Description of problem: After upgrading a host from vdsm-4.19.31 to vdsm-4.20.9 and migrating several VMs to it I started hitting issues: first the VMs changed to Unknown status, then the host went non responsive. After that I got several errors like this in event log: VDSM ovirt-srv01 command GetCapabilitiesVDS failed: Not enough resources: {'reason': 'Too many tasks', 'resource': 'jsonrpc', 'current_tasks': 80} Later VDSM restarted and the host went back online. Version-Release number of selected component (if applicable): vdsm-4.20.9-1.el7.centos.x86_64 How reproducible: I hit this after live-migrating 7 VMs residing on an iSCSI storage domain. Steps to Reproduce: 1. upgrade host to vdsm-4.20.9 2. live-migrate VMs from vdsm-4.19.31 host Actual results: VDSM goes unresponsive, supposedly due to an unexpectedly high number of tasks Expected results: live migration finishes successfully Additional info: will attach VDSM log in a bit
I can reproduce this by migrating a few more VMs to the host so it does seem related to live migration. On a side note, attempts to migrate VMs off vdsm-4.20.9 back to vdsm-4.19.31 cause VMs to crash but that's probably material for another BZ
It seems to be related to well known mom issue: 2017-12-06 16:07:42,853+0000 WARN (vdsm.Scheduler) [Executor] Worker blocked: <Worker name=jsonrpc/4 running <Task <JsonRpcTask {'params': {}, 'jsonrpc': '2.0', 'method': u'Host.getAllVmIoTunePolicies', 'id': u'55585710-3120-4d94-86c8-3383db23f794'} at 0x3f17990> timeout=60, duration=60 at 0x3f17290> task#=930 at 0x3233290> (executor:358)

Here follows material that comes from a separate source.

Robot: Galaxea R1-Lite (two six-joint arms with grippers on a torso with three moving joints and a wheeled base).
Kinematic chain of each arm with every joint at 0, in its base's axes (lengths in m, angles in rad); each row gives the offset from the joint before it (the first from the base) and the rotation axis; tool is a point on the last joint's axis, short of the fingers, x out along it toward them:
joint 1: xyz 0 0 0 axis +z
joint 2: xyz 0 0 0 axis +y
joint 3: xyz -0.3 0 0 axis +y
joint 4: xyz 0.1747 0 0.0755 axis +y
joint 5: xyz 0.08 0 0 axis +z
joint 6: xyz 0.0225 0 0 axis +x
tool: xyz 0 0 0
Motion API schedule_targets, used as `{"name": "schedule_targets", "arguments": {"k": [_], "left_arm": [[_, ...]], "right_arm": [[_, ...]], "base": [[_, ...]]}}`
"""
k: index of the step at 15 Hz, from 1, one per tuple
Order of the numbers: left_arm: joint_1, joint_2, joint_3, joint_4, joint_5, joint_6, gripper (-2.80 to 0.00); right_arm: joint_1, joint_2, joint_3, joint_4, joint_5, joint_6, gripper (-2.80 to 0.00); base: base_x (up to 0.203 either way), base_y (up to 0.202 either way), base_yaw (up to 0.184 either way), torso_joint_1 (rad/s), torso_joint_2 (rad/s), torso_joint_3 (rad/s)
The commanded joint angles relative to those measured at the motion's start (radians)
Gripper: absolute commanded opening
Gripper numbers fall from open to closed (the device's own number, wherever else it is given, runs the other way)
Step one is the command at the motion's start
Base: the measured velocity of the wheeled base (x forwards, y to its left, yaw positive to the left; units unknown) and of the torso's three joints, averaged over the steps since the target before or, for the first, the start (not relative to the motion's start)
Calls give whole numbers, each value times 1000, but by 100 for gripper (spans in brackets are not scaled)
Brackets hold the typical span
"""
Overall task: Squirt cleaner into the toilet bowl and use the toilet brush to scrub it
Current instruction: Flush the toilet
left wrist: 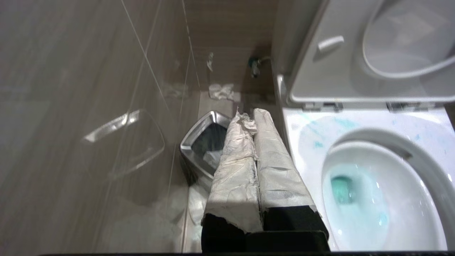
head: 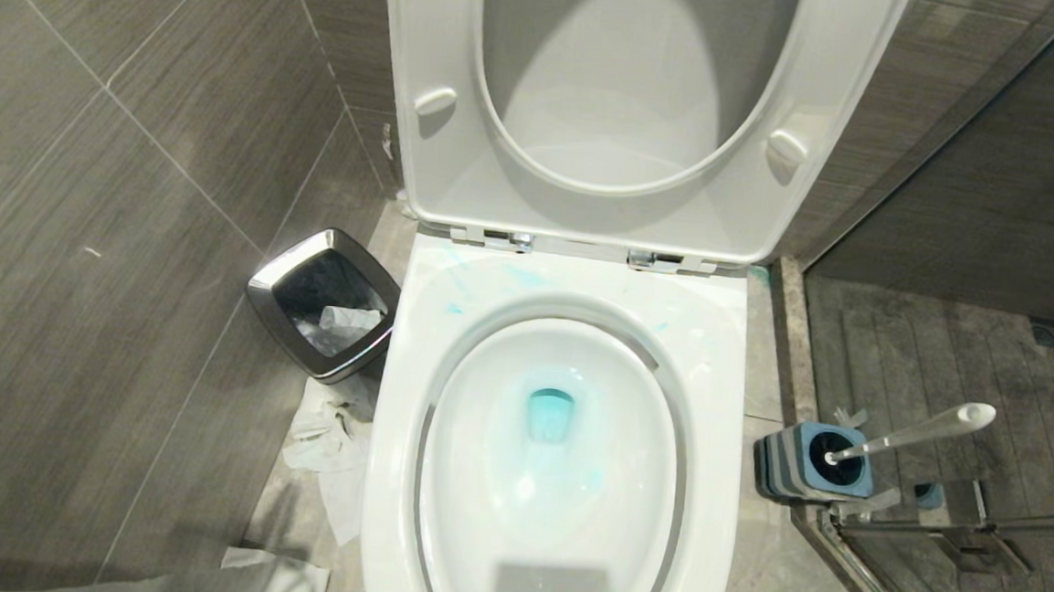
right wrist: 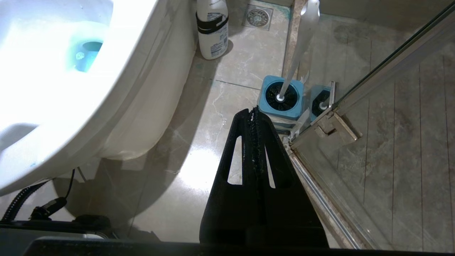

yes, but supposedly that's happening due to the worker queue being full of DriveWatermarkMonitors <Executor periodic workers=4 max_workers=30 <TaskQueue periodic max_tasks=400 tasks(400) Could be a regression in high watermark events, might be also related to bug 1522901 as a trigger. Evgheni, you can try to rule out or confirm the watermark changes by flipping the enable_block_threshold_event option in vdsm.conf to false
(In reply to Michal Skrivanek from comment #4) > yes, but supposedly that's happening due to the worker queue being full of > DriveWatermarkMonitors I remember asking for a feature to dump all workers when the Q is full... No idea where it is. > > <Executor periodic workers=4 max_workers=30 <TaskQueue periodic > max_tasks=400 tasks(400) > > Could be a regression in high watermark events, might be also related to bug > 1522901 as a trigger. Evgheni, you can try to rule out or confirm the > watermark changes by flipping the enable_block_threshold_event option in > vdsm.conf to false
(In reply to Michal Skrivanek from comment #4) > Could be a regression in high watermark events, might be also related to bug > 1522901 as a trigger. Evgheni, you can try to rule out or confirm the > watermark changes by flipping the enable_block_threshold_event option in > vdsm.conf to false I set enable_block_threshold_event = false in [vars] of vdsm.conf and sent an inbound live migration to force a restart of VDSM on the host. I assume at this point it would re-read the config file. In any case, nothing seems to have changed since after the host came back up, incoming migrations still cause VDSM restarts.
Patch applied to affected host. Incoming migration no longer causes VDSM to restart.
(In reply to Yaniv Kaul from comment #5) > (In reply to Michal Skrivanek from comment #4) > > yes, but supposedly that's happening due to the worker queue being full of > > DriveWatermarkMonitors > > I remember asking for a feature to dump all workers when the Q is full... > No idea where it is. So that's there, in the log you can see it's full of DriveWatermarkMonitor threads
(In reply to Michal Skrivanek from comment #10) > (In reply to Yaniv Kaul from comment #5) > > (In reply to Michal Skrivanek from comment #4) > > > yes, but supposedly that's happening due to the worker queue being full of > > > DriveWatermarkMonitors > > > > I remember asking for a feature to dump all workers when the Q is full... > > No idea where it is. > > So that's there, in the log you can see it's full of DriveWatermarkMonitor > threads Yep: https://gerrit.ovirt.org/#/c/81624/
Verify with: Engine:4.2.1.3-0.1.el7 Host 4.1: OS Version:RHEL - 7.4 - 18.el7 Kernel Version:3.10.0 - 693.17.1.el7.x86_64 KVM Version:2.9.0 - 16.el7_4.13.1 LIBVIRT Version:libvirt-3.2.0-14.el7_4.7 VDSM Version:vdsm-4.20.17-1.el7ev Host 4.2: OS Version:RHEL - 7.4 - 18.el7 Kernel Version:3.10.0 - 693.el7.x86_64 KVM Version:2.9.0 - 16.el7_4.14 LIBVIRT Version:libvirt-3.2.0-14.el7_4.9 VDSM Version:vdsm-4.19.45-1.el7ev Steps: Migrate VM from 4.1 host to 4.2 host. Note: I found https://bugzilla.redhat.com/show_bug.cgi?id=1542117 while migrate vm.
This bugzilla is included in oVirt 4.2.0 release, published on Dec 20th 2017. Since the problem described in this bug report should be resolved in oVirt 4.2.0 release, published on Dec 20th 2017, it has been closed with a resolution of CURRENT RELEASE. If the solution does not work for you, please open a new bug report.